Only once on “Fosse/Verdon,” she added, did she find herself doing her jobs as an actress and a choreographer simultaneously. “The actor’s brain is a different brain,” she said. “You can’t be analytical — you have to be open to what’s in front of you all the time.
“And I only had one day, on Episode 4, where I had to do both. So I said to my assistants, ‘Guys, I have to be an actor now.’ We’d done the prep, we rehearsed the number without me in it, and then when it came time to shoot it, I gave them the reins and fully became an actor just for that one scene.”
Episode 4, she added, contained one of the most challenging pieces of choreography she had to do on the miniseries. The episode ends with an elaborate dream sequence in which characters from the musical Fosse is working on, “Pippin,” confront him — a number that we also glimpse in bits and pieces throughout the episode.
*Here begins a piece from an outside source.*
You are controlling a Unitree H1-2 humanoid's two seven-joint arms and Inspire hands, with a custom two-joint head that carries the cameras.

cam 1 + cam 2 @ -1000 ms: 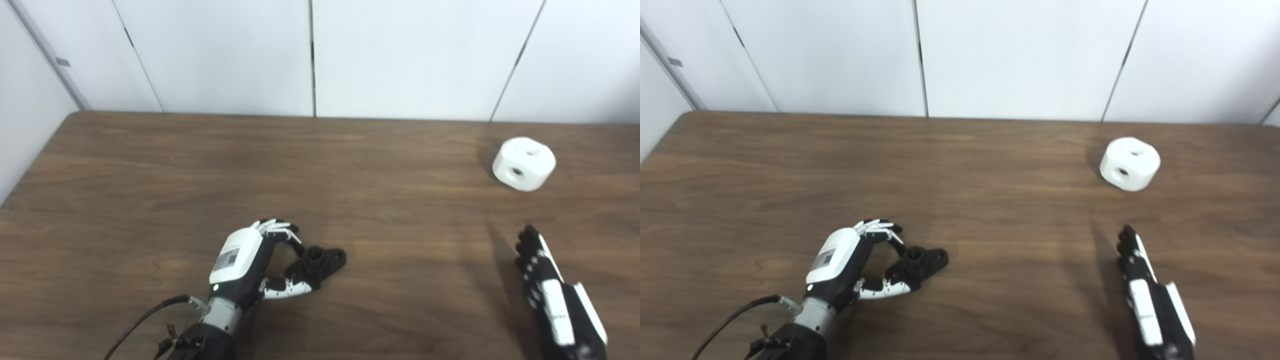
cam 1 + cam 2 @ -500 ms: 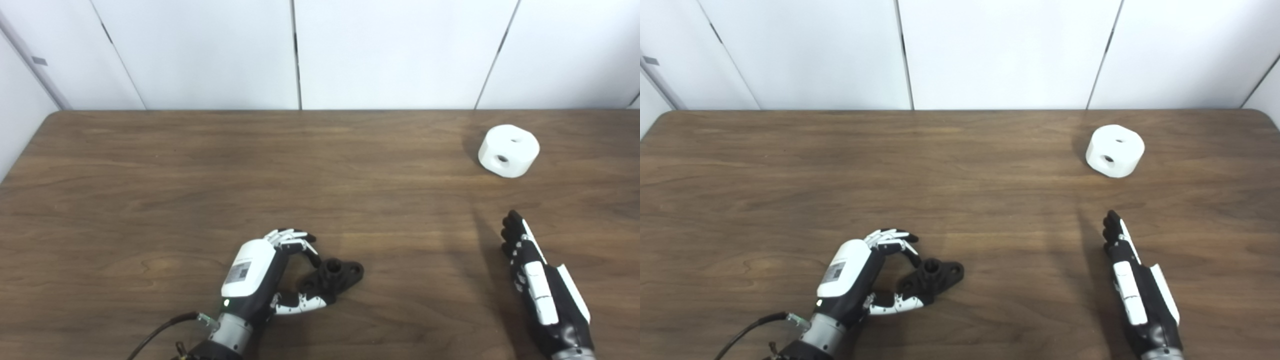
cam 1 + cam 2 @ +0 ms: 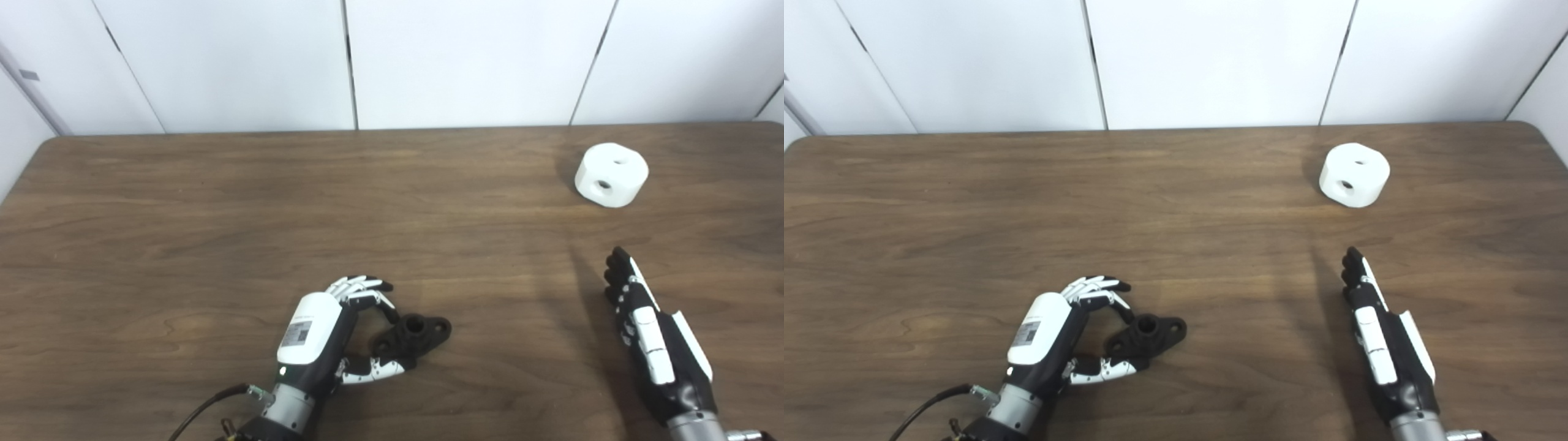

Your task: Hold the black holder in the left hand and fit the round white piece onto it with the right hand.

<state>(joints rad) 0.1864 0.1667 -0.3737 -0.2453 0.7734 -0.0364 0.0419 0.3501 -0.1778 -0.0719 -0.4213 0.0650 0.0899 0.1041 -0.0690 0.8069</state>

“It was a big idea, to do a “Pippin” ending,” Misner said. “We spent a lot of time trying to figure out what it was: What do they wear? Who’s in it? What would Fosse have been imagining in his dreams?
“We went through a lot of iterations until we found what we used. And what was interesting is that what was on the page and what they found in the edit were totally different. They ended up using pieces of the number as foreshadowing throughout the episode, but none of that foreshadowing was on the page in the first draft.”
Another big challenge came in the penultimate episode, the seventh in the eight-part series. In it, Fosse is working on his seminal 1975 musical “Chicago,” and we see him in the studio trying out a first-draft version of the number “We Both Reached for the Gun,” before he hit on the idea of defense lawyer Billy Flynn using his client Roxie Hart as a ventriloquist’s dummy.
“‘We Both Reached for the Gun’ was in some ways the highest bar for me personally,” Misner said. “Because I had to get inside of Bob’s head for his first draft, before he said, ‘Oh, I’m gonna make Roxie a hand puppet.’
“I didn’t want to do Fosse, I wanted to lean into his vaudeville roots. I had to go into his childhood and use my imagination. I was really happy about how it came out, and Michelle f—ing nailed it.”